• [Recorded information]:
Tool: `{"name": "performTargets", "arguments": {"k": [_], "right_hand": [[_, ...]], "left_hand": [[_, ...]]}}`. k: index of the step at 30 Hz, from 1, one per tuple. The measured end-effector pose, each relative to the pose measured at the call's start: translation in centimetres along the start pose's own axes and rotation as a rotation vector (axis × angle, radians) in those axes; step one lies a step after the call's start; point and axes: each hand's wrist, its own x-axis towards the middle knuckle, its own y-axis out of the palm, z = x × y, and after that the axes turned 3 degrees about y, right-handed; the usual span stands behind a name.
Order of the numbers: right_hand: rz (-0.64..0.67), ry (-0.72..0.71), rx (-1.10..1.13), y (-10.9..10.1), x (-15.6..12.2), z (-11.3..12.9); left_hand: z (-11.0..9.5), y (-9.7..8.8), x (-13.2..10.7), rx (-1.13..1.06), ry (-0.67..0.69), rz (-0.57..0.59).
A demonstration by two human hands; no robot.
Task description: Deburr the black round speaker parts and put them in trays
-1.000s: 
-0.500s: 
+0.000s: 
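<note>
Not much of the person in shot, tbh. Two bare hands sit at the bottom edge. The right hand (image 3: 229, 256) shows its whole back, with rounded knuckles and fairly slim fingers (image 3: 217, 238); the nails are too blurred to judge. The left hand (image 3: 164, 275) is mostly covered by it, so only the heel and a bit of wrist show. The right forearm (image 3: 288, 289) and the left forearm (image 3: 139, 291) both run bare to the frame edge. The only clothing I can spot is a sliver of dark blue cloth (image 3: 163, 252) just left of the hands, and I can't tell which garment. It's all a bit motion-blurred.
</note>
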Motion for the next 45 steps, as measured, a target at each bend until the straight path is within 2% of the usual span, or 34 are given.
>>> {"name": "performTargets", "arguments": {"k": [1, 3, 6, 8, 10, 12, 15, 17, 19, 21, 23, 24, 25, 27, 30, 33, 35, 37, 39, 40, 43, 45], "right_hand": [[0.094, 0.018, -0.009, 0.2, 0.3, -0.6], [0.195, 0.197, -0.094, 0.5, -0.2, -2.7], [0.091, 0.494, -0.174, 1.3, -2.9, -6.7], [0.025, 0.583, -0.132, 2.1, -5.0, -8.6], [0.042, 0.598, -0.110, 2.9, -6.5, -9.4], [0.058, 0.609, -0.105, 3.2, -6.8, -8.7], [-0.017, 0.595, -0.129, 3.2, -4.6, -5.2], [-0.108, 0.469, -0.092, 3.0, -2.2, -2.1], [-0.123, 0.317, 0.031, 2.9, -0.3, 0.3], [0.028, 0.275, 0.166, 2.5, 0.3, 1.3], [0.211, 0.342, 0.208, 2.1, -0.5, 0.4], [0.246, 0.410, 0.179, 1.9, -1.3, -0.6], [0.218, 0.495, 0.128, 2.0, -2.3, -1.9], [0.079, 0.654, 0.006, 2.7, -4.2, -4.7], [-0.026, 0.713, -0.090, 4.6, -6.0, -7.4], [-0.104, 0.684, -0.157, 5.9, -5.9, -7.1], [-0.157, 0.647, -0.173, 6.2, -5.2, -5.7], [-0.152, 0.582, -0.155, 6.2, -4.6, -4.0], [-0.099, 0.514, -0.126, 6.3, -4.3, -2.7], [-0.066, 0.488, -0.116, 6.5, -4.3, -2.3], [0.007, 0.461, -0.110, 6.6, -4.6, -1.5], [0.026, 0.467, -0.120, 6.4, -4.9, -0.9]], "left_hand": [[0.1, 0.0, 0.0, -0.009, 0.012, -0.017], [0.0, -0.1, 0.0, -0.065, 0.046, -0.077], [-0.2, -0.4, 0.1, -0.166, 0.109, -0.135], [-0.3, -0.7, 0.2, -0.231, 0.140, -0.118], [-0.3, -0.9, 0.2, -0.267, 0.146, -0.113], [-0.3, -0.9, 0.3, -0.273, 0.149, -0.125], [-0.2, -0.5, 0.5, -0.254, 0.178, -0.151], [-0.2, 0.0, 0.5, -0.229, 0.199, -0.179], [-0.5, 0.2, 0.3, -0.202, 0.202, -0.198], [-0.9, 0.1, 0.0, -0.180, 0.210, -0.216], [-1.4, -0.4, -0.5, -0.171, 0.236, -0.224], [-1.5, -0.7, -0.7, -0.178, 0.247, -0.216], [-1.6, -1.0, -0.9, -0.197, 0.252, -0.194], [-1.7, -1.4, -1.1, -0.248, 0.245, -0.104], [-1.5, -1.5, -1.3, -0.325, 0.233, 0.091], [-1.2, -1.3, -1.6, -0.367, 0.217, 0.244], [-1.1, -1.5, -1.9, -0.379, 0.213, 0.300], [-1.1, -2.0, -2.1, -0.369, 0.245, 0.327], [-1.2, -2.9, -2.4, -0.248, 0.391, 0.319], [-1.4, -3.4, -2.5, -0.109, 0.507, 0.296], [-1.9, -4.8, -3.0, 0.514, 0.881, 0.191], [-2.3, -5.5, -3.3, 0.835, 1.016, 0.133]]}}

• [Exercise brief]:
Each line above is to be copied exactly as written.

• [Output below]:
Tool: `{"name": "performTargets", "arguments": {"k": [_], "right_hand": [[_, ...]], "left_hand": [[_, ...]]}}`. k: index of the step at 30 Hz, from 1, one per tuple. The measured end-effector pose, each relative to the pose measured at the call's start: translation in centimetres along the start pose's own axes and rotation as a rotation vector (axis × angle, radians) in those axes; step one lies a step after the call's start; point and axes: each hand's wrist, its own x-axis towards the middle knuckle, its own y-axis out of the palm, z = x × y, and after that the axes turned 3 degrees about y, right-handed; the usual span stands behind a name.
Order of the numbers: right_hand: rz (-0.64..0.67), ry (-0.72..0.71), rx (-1.10..1.13), y (-10.9..10.1), x (-15.6..12.2), z (-11.3..12.9); left_hand: z (-11.0..9.5), y (-9.7..8.8), x (-13.2..10.7), rx (-1.13..1.06), ry (-0.67..0.69), rz (-0.57..0.59).
A demonstration by two human hands; no robot.
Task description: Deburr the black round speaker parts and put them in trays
-1.000s: 
-0.500s: 
+0.000s: 
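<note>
Not much of the person in shot, tbh. Two bare hands sit at the bottom edge. The right hand (image 3: 229, 256) shows its whole back, with rounded knuckles and fairly slim fingers (image 3: 217, 238); the nails are too blurred to judge. The left hand (image 3: 164, 275) is mostly covered by it, so only the heel and a bit of wrist show. The right forearm (image 3: 288, 289) and the left forearm (image 3: 139, 291) both run bare to the frame edge. The only clothing I can spot is a sliver of dark blue cloth (image 3: 163, 252) just left of the hands, and I can't tell which garment. It's all a bit motion-blurred.
</note>
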Motion for the next 45 steps, as measured, a target at each bend until the straight path is within 2% of the usual span, or 34 are given.
>>> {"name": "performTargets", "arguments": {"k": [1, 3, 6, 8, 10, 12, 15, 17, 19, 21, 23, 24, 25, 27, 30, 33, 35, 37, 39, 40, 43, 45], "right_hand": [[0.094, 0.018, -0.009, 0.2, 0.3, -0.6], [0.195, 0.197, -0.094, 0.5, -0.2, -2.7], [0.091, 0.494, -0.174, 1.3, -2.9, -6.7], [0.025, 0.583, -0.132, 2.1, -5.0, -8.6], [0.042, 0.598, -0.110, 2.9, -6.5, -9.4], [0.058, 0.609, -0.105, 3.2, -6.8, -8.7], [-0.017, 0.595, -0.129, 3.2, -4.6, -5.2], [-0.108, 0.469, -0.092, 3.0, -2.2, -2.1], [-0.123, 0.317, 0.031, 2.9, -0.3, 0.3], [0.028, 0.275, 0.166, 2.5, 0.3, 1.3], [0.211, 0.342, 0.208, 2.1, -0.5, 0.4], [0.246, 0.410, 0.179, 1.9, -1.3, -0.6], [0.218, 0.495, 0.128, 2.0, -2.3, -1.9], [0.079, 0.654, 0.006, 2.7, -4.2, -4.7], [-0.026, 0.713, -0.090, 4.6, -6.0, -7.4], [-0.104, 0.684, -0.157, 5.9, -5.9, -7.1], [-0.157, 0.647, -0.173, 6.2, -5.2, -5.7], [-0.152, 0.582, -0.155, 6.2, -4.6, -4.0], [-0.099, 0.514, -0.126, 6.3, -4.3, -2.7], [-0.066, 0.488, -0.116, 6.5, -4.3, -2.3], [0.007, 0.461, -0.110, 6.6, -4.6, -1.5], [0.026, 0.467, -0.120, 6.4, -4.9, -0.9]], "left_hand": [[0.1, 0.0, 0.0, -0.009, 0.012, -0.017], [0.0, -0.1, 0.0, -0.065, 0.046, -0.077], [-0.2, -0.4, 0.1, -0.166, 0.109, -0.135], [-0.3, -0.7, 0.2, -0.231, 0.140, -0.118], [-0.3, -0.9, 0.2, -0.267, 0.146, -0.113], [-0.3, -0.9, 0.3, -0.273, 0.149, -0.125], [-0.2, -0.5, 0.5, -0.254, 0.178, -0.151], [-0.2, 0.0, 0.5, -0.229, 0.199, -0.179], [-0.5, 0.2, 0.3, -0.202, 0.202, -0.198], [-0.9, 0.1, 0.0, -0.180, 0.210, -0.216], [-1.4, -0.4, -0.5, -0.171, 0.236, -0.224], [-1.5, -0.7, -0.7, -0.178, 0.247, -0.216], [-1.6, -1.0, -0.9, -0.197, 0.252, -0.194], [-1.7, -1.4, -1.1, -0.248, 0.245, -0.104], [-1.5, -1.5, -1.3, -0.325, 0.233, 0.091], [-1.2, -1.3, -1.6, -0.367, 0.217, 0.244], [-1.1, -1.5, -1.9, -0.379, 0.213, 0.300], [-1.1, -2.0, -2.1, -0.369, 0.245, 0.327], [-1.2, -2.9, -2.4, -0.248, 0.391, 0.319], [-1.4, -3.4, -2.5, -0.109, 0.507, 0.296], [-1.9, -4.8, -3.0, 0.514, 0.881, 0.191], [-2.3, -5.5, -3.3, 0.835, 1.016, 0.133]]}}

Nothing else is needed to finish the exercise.